# Assignment
Exactly as they appear below, repeat the lines from the one with "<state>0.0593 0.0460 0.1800" through the one with "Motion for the", and no others.

START Dataset content

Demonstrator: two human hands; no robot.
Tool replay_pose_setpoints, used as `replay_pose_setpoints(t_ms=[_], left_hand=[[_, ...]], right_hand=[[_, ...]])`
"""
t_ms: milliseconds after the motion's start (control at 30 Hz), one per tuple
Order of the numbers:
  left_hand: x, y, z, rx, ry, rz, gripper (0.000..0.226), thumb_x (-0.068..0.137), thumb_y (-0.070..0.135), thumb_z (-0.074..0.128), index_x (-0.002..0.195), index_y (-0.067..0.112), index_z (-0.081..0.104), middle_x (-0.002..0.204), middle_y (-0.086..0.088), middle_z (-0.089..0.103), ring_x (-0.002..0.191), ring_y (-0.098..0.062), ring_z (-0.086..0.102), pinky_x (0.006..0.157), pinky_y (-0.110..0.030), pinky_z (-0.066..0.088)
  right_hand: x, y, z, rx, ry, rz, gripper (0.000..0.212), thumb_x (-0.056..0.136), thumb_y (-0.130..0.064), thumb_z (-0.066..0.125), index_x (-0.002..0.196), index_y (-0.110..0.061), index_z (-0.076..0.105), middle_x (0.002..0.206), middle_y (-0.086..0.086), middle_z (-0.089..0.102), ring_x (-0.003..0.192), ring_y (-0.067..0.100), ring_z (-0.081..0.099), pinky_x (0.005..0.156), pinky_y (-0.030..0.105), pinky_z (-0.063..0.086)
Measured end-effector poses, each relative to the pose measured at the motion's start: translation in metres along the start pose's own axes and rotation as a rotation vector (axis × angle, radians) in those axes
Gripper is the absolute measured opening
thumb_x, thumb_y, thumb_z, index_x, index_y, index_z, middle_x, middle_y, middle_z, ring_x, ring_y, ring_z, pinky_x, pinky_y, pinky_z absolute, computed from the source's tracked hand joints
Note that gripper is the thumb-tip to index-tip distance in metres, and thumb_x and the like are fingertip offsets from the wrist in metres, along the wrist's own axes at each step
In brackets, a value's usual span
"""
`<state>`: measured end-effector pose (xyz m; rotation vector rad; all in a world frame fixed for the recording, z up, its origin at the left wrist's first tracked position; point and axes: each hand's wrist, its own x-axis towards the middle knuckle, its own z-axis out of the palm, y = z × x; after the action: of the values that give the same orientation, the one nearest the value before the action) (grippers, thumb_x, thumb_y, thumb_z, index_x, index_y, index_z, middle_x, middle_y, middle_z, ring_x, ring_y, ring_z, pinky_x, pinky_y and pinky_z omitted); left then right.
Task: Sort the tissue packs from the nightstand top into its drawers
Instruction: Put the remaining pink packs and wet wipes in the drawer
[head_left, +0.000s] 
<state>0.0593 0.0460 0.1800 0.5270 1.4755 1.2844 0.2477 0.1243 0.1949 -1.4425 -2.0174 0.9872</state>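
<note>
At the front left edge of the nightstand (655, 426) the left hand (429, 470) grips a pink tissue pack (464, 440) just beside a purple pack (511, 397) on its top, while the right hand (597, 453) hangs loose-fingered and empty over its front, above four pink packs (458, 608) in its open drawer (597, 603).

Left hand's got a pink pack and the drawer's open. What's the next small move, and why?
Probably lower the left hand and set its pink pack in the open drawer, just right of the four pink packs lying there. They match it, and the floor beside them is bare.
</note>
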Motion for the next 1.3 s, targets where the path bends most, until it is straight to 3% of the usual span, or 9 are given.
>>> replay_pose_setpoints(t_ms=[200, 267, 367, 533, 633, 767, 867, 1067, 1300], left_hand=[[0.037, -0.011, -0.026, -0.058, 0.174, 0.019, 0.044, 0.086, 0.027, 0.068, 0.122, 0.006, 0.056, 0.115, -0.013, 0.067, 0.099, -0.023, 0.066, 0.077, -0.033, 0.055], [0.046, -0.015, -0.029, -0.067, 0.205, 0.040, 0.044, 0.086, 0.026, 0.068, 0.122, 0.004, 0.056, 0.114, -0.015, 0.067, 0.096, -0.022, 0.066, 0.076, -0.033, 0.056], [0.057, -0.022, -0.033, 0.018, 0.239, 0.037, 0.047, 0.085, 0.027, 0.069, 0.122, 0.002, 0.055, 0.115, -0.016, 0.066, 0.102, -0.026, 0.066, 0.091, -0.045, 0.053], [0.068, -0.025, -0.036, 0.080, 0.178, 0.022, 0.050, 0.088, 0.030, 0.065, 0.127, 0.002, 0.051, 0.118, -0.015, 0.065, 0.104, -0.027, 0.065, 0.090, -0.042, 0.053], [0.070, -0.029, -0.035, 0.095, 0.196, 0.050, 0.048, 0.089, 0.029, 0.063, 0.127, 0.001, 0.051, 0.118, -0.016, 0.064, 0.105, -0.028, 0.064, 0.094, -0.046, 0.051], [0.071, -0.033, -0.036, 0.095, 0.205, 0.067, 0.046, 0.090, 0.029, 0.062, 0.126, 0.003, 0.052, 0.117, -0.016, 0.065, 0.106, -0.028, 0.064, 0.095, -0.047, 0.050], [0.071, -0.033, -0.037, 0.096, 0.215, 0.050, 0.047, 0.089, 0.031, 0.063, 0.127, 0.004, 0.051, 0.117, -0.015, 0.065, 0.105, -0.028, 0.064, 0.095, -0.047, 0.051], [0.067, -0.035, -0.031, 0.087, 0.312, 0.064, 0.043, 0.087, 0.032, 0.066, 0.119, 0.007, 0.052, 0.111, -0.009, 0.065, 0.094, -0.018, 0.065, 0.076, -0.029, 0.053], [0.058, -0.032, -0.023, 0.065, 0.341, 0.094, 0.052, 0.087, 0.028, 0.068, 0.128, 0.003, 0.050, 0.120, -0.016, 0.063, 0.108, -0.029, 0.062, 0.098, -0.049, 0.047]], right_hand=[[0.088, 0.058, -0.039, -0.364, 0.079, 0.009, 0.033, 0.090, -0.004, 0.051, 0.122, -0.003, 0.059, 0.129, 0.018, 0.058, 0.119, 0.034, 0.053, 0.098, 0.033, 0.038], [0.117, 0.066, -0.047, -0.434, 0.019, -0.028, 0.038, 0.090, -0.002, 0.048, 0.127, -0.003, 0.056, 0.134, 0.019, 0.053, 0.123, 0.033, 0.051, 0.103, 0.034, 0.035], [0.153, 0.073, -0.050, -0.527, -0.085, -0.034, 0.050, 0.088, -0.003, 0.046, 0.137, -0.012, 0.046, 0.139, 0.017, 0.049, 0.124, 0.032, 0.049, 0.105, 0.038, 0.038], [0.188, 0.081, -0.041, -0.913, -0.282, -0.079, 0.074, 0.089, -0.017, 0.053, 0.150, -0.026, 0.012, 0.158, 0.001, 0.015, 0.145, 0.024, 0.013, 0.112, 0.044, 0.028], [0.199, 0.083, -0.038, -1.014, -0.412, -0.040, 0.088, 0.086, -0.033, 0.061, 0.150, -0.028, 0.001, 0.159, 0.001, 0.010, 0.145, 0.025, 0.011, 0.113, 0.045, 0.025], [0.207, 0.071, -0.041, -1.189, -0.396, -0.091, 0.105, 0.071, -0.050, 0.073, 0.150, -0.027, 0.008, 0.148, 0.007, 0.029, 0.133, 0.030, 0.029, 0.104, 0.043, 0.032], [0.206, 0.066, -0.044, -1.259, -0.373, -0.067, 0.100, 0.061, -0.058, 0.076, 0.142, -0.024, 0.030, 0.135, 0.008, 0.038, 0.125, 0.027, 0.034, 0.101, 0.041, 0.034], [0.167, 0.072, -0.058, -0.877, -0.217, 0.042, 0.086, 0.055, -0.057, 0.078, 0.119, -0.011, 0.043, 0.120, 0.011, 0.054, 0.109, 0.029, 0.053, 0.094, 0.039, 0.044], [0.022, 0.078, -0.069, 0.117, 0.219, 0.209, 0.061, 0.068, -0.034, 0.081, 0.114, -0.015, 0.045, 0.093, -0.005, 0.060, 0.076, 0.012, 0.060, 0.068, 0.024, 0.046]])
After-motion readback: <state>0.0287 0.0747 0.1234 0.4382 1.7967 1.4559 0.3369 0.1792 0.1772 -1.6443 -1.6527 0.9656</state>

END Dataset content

# Exercise output
<state>0.0593 0.0460 0.1800 0.5270 1.4755 1.2844 0.2477 0.1243 0.1949 -1.4425 -2.0174 0.9872</state>
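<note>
At the front left edge of the nightstand (655, 426) the left hand (429, 470) grips a pink tissue pack (464, 440) just beside a purple pack (511, 397) on its top, while the right hand (597, 453) hangs loose-fingered and empty over its front, above four pink packs (458, 608) in its open drawer (597, 603).

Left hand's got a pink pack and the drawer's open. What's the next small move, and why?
Probably lower the left hand and set its pink pack in the open drawer, just right of the four pink packs lying there. They match it, and the floor beside them is bare.
</note>
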Motion for the next 1.3 s, targets where the path bends most, until it is straight to 3% of the usual span, or 9 are given.

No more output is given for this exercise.